**Task requirements:** Please find every line in the entries below that contains the string "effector", and copy it.

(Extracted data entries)

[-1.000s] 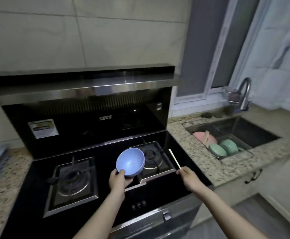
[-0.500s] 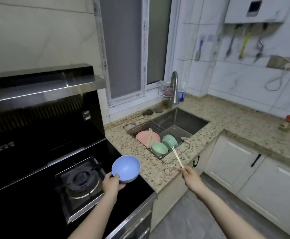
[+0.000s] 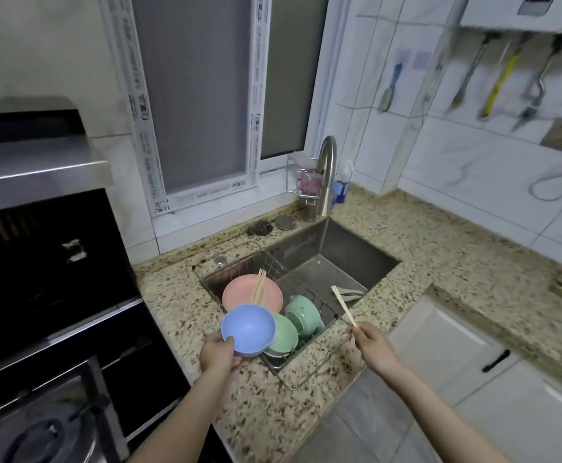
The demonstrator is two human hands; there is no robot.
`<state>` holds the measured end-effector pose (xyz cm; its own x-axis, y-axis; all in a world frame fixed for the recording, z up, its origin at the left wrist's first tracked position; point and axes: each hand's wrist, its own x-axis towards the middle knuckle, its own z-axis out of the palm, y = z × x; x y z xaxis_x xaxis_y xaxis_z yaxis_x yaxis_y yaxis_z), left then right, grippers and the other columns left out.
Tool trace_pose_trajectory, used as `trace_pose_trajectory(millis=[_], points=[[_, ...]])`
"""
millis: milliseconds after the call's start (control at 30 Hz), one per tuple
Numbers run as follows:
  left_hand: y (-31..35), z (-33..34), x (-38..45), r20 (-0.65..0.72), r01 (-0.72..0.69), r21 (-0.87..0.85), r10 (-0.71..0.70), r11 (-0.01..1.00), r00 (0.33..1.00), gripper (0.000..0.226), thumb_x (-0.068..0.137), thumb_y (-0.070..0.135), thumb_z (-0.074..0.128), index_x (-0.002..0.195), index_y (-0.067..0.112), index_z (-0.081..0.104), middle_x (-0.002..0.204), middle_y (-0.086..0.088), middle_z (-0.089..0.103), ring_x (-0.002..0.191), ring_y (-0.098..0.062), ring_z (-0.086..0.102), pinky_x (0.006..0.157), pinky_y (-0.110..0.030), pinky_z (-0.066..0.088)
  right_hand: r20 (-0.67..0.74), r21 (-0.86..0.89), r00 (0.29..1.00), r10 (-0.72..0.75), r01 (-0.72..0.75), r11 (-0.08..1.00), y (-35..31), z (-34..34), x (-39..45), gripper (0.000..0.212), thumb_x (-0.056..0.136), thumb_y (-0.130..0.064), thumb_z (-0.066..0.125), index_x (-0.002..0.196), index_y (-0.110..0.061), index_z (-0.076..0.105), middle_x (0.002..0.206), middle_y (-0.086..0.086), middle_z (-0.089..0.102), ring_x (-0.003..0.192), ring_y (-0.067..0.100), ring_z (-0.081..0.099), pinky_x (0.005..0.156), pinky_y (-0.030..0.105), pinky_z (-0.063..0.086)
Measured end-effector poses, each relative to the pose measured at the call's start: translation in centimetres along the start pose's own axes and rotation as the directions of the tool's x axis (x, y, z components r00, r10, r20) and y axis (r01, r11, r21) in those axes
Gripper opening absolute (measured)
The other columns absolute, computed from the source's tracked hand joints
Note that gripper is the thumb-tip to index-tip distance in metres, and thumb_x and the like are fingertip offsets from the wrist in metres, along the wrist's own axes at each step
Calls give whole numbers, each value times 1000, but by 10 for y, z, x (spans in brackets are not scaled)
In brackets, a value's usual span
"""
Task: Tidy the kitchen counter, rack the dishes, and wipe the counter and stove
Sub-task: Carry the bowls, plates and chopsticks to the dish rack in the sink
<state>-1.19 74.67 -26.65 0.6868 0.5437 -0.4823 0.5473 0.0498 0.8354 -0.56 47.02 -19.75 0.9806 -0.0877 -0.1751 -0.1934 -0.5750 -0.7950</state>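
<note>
1. Head view, and both hands are loaded! The left hand (image 3: 218, 353) grips the blue bowl (image 3: 248, 329) by its near rim, thumb curled over the lip, holding it tilted above the near-left corner of the wire rack (image 3: 316, 364) that sits in the sink (image 3: 346, 259).
2. The right hand (image 3: 371, 345) pinches a pair of chopsticks (image 3: 343, 305) at their near end, tips pointing out over the rack's right edge.
3. Already in the rack: a pink plate (image 3: 244, 290) with more chopsticks lying on it, and two green bowls (image 3: 298, 324) leaning on edge.
4. Handling call: that blue bowl looks like light, stiff plastic, probably smooth, so the rim grip suits it. The chopsticks are thin, rigid and apt to roll or slip through the wires.
5. Hard to read: the bowl hides the rack slot beneath it, the pale utensil on the sink floor is unclear, and the hanging tools on the wall are blurred.
</note>
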Motion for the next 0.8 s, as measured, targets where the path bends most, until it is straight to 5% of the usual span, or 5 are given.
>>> trace_pose_trajectory(millis=[100, 200, 467, 600, 800], points=[[1, 18, 18, 45, -68, 181, 61, 981, 997, 26, 91, 9, 53, 114, 0, 59, 113, -21, 63, 51, -14, 51, 42, -22, 38, 31, 6, 999, -4, 4, 1000, -1, 1, 34, 23, 99, -16, 43, 85, -13, 61, 72, -8, 51, 69, 7, 46, 59, 24, 30], [0, 35, 37, 120, -147, 278, 117, 949, 986, 8, 86, 6, 56, 84, 9, 63, 86, -18, 64, 70, -27, 52, 55, -25, 36, 90, -27, 996, -18, 20, 999, 0, 9, 72, 31, 99, -16, 44, 71, -21, 52, 69, -8, 49, 67, 7, 45, 62, 20, 35], [16, 78, 74, 265, -313, 492, 203, 812, 943, 23, 75, 27, 50, 66, 10, 62, 65, -9, 59, 82, -28, 62, 62, -34, 36, 359, -37, 933, -24, 40, 999, -9, 39, 185, 31, 102, -19, 38, 96, 1, 61, 86, 14, 56, 85, 17, 46, 60, 27, 27], [23, 99, 90, 224, -249, 692, 127, 678, 966, 20, 93, 23, 50, 94, 11, 66, 99, -15, 67, 95, -30, 62, 78, -38, 46, 490, 11, 871, -47, 48, 999, -15, 54, 239, 27, 102, -19, 37, 83, -6, 51, 78, 17, 46, 70, 17, 41, 58, 26, 29], [29, 122, 97, 104, -109, 715, 50, 691, 993, 33, 100, 28, 38, 124, 14, 56, 129, -8, 58, 116, -25, 55, 95, -36, 45, 640, -22, 763, -92, 138, 990, -19, 78, 305, 25, 100, -20, 41, 92, -7, 60, 81, 7, 59, 73, 15, 53, 59, 20, 39]])
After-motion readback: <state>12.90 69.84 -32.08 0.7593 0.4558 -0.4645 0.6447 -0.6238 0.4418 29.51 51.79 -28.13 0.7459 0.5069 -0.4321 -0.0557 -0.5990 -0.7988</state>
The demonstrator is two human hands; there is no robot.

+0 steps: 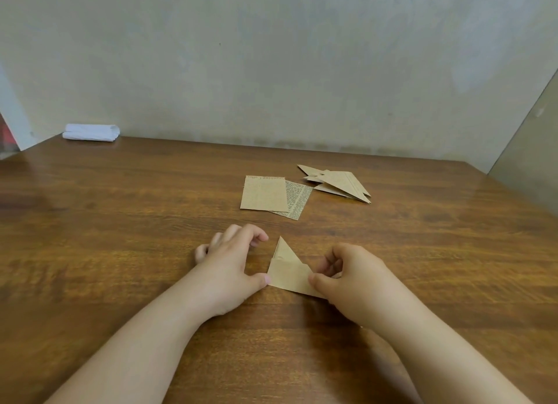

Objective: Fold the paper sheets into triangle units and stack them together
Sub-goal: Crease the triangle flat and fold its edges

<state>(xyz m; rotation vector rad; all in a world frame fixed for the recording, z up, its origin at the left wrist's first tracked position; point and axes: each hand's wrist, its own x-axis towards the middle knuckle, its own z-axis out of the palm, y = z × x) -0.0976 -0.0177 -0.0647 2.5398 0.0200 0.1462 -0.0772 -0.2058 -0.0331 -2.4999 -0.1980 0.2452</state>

**Output of the task:**
`<state>` holds the measured end-effector pose (xyz cm; its own x-axis, y-axis; all in a world frame fixed for the recording, z up, its origin at the left wrist's first tracked position; point and axes: each hand's wrist, its own x-axis towards the middle knuckle, its own z-axis out of the palm, y = z × x; x y z xaxis_x xaxis_y xaxis_z yaxis_x yaxis_y yaxis_z), left then right, grippers and the other columns left out.
Measured end-effector poses, each relative to the pose measured at the call's start: translation in centimetres along the start pose's own axes and rotation as the directions of the tool's x axis (x, y, z components r00, r10, r20) and y axis (r01, r11, r21) in those axes

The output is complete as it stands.